**Try it**
List every line below containing "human".
:: Provided data
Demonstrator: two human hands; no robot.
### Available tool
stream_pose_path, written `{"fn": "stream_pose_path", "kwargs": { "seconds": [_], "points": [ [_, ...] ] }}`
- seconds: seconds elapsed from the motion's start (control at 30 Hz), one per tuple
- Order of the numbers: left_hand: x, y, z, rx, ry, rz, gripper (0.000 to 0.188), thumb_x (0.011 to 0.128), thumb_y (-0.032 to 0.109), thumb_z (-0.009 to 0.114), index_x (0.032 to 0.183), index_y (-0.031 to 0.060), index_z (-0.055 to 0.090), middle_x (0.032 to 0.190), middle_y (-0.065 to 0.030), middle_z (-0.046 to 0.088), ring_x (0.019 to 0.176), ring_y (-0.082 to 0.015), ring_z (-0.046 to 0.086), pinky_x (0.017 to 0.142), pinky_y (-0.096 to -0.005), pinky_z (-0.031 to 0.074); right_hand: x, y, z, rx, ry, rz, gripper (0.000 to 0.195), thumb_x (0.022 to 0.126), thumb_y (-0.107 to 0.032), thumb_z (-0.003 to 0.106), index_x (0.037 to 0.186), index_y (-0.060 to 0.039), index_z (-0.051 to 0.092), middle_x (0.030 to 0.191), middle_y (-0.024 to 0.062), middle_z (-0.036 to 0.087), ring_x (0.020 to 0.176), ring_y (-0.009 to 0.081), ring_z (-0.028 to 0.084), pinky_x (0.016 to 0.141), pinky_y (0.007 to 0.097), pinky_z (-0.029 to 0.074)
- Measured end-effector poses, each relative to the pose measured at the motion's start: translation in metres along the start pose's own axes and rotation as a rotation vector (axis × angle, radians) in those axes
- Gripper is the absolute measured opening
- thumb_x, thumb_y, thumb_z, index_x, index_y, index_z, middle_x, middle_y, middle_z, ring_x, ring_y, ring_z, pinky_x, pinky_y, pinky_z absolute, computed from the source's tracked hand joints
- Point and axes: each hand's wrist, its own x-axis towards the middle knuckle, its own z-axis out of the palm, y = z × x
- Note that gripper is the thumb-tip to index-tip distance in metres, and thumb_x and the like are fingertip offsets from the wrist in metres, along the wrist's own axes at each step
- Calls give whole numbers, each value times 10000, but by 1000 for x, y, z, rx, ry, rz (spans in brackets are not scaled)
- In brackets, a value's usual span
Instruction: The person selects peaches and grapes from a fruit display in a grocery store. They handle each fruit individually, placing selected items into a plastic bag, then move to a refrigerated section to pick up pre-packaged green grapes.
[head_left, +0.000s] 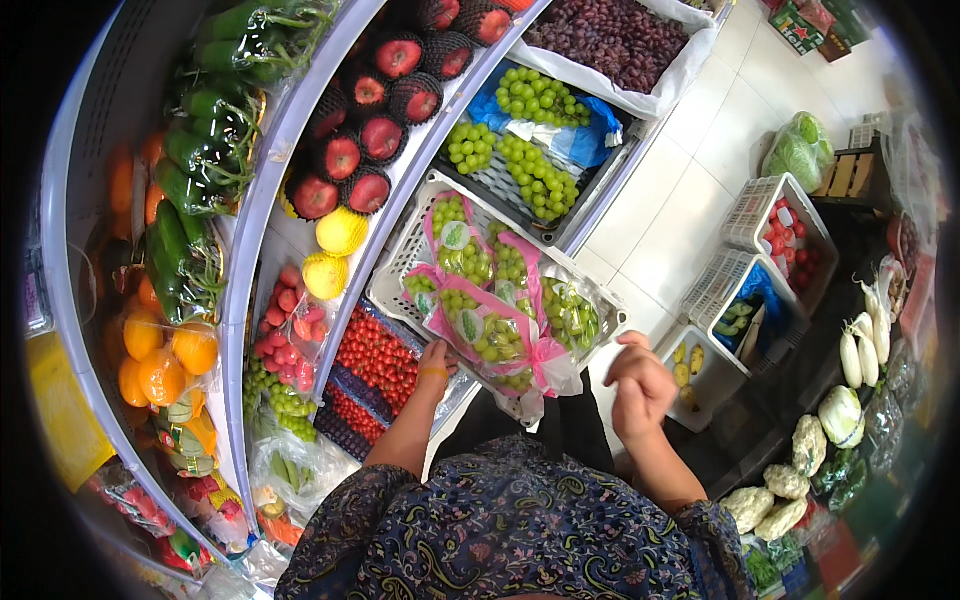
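A light grey plastic crate (390, 281) sits at a slant in front of me, its near corner close to my body. Inside lie several bags of green grapes (480, 315) with pink edging and round labels. My left hand (436, 367) is at the crate's near left side, above the cherry tomatoes; whether its partly hidden fingers grip the rim is unclear. Off the crate's right corner, my right hand (640, 386) is raised with loosely bent fingers and nothing visible in it.
Cherry tomatoes (375, 360), netted apples (381, 139) and bagged oranges (161, 367) fill shelves on the left. Beyond the crate are loose green grapes (536, 169) and a box of dark red grapes (607, 37). White crates (705, 281) stand on the tiled floor (660, 202) at right.
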Motion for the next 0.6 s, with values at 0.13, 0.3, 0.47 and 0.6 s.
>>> {"fn": "stream_pose_path", "kwargs": {
  "seconds": [0.13,0.3,0.47,0.6],
  "points": [
    [0,-1,-5,-12,48,-64,349,909,387,538,1114,105,511,982,-52,574,758,-170,593,627,-312,469,-34,45,9,-27,-51,289,198,820,-106,575,658,-31,489,619,26,467,611,176,452,766,345,405],
    [0,-3,-11,-21,-6,-86,380,910,390,541,1149,98,501,1002,-65,575,752,-159,587,642,-312,474,-56,78,19,-99,-84,658,208,821,-138,617,702,-15,498,643,39,458,614,170,441,619,268,379],
    [-1,7,-7,-110,-24,-87,381,876,400,580,1128,123,508,992,-71,583,781,-184,591,658,-326,485,-72,96,23,-525,-330,747,248,767,-195,665,905,2,601,837,166,605,791,299,605,723,375,494],
    [-6,26,4,-299,-61,-108,425,850,427,599,1160,160,485,1054,-73,566,892,-226,574,749,-382,477,-84,102,25,-807,-447,502,472,727,-219,685,1132,-9,564,1036,215,578,949,369,571,840,428,472]
  ]
}}
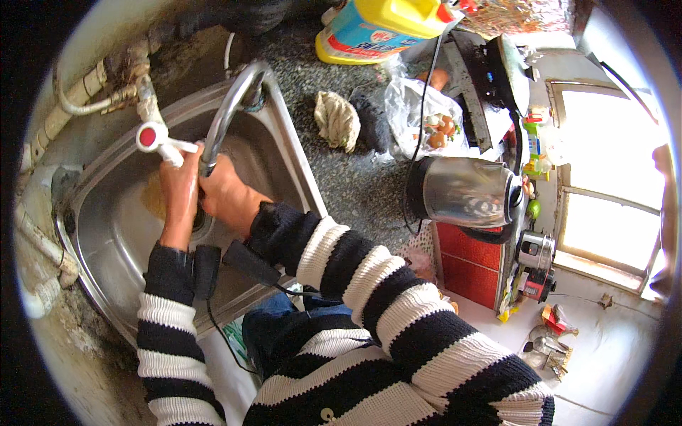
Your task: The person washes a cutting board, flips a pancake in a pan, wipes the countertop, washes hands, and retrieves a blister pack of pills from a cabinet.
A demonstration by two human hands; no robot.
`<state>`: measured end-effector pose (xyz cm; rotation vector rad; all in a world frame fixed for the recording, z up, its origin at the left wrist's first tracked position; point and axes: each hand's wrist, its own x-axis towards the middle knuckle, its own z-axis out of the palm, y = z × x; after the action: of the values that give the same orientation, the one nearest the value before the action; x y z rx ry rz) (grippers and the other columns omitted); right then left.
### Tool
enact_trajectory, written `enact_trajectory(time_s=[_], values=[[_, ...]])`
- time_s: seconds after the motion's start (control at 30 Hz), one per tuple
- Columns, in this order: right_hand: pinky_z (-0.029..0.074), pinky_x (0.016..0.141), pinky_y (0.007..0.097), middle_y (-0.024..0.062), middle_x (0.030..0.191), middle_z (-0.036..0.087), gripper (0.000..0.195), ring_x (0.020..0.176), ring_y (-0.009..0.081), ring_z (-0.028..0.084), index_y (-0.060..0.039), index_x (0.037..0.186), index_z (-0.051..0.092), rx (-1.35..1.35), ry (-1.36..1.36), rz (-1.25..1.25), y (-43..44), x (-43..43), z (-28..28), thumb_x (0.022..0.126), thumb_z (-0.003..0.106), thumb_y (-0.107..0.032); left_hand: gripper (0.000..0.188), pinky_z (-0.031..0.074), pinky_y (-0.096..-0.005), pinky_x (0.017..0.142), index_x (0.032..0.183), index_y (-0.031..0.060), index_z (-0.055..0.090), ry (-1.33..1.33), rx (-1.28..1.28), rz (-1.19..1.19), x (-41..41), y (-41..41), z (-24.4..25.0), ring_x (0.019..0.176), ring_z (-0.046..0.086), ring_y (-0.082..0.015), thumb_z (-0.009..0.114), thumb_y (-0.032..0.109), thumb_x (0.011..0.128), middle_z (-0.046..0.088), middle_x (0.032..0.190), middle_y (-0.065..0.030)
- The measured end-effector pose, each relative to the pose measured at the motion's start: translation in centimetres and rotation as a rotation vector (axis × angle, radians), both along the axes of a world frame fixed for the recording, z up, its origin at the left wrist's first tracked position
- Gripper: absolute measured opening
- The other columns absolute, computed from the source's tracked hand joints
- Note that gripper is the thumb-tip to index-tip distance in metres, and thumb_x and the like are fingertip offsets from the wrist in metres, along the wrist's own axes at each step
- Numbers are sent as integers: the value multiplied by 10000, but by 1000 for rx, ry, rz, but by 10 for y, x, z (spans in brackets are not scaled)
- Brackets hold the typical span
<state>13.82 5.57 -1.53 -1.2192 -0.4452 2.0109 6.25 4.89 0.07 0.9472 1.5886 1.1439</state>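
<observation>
My left hand (180,197) is over the stainless-steel sink (114,255), its skin shiny. Its fingers overlap the outlet and lever of a white plastic tap (153,137) with a red cap; whether they touch it is unclear. Close beside it, my right hand (232,191) is under the curved chrome spout (226,104). The spout hides part of its fingers, so I cannot see whether it holds anything. Behind my left hand, a round yellowish thing (153,196) lies in the basin. The drain (200,219) shows partly between my wrists.
A crumpled cloth (337,120), a dark cloth (371,123) and a clear bag (407,106) with eggshells lie on the speckled counter (351,186). Nearby are a metal electric kettle (463,191) with its cord and a yellow jug (373,32). Pipes (45,237) line the wall.
</observation>
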Motion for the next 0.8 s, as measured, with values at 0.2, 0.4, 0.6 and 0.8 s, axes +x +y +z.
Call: enact_trajectory(time_s=[0.2, 0.4, 0.6, 0.8], values=[[425, 939, 465, 190, 1106, 638, 355, 1133, 319, 551, -42, 1133, 619, 759, -1213, 677, -1, 15, 14, 885, 551, -288, 440, 356, -305, 1026, 1249, 33, 549, -124, -248, -81, 12, -17, 7, 1165, 505, -155, 572, 351, 947, 587, 1202, -53], [533, 782, 432, 228, 976, 676, 280, 870, 338, 663, 67, 1010, 635, 1238, -1107, 777, -18, 9, 3, 825, 542, -121, 342, 464, -351, 812, 1042, 75, 647, -602, -170, 52, -16, -23, 13, 894, 587, -171, 684, 353, 847, 641, 1000, -40], [501, 612, 370, 166, 885, 675, 233, 723, 236, 645, 41, 1040, 595, 376, -607, 177, 1, 2, 34, 909, 546, -146, 422, 463, -296, 776, 1080, 99, 596, -768, -166, 152, -2, -15, -4, 921, 572, -122, 535, 493, 938, 615, 1016, -7], [460, 821, 310, 72, 1053, 661, 262, 931, 167, 603, -14, 1120, 627, 60, -2, -265, -9, 6, 34, 933, 538, -174, 302, 463, -324, 671, 853, 73, 569, 48, -119, -70, 4, 15, -25, 754, 550, -160, 527, 348, 969, 558, 778, -33]])
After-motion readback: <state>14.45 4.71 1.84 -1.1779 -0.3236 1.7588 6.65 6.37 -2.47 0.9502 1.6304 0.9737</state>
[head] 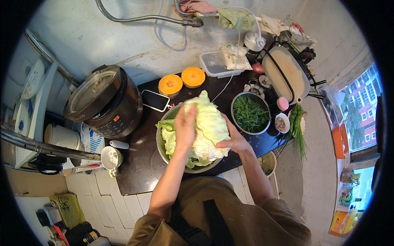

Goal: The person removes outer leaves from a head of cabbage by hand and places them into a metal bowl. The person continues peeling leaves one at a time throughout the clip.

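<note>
A pale green head of cabbage [211,123] is between my two hands, above a large round metal bowl [161,147]. My left hand [185,127] grips it on the left side, with the fingers slightly blurred at the top. On its lower right side, my right hand [235,138] supports it with the thumb across the front. Loose cabbage leaves [167,135] lie in the bowl under and beside the head. To the right stands a metal bowl of leafy greens [251,114]. Two cut pumpkin halves [170,85] [193,77] sit behind the bowl.
A rice cooker [106,101] stands left, near a phone [155,100] with a white cable. Behind are a lidded plastic container [215,66] and a cutting board [286,72]. A small bowl [282,123] and green peppers [296,120] lie right. A basket [269,163] is below the dark table's edge.
</note>
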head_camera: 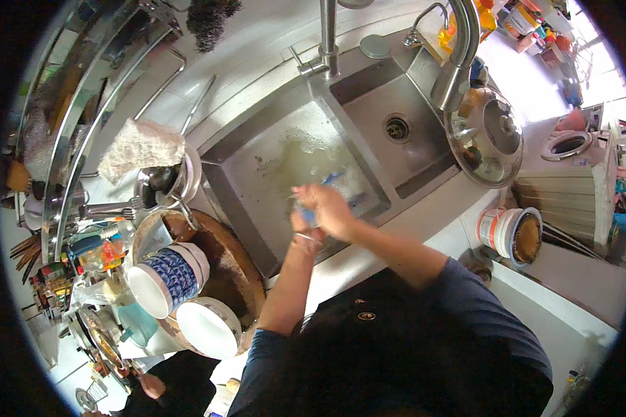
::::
**Response below**
Demonstrator: two human hands; no robot.
A demonstration by two human hands; no robot.

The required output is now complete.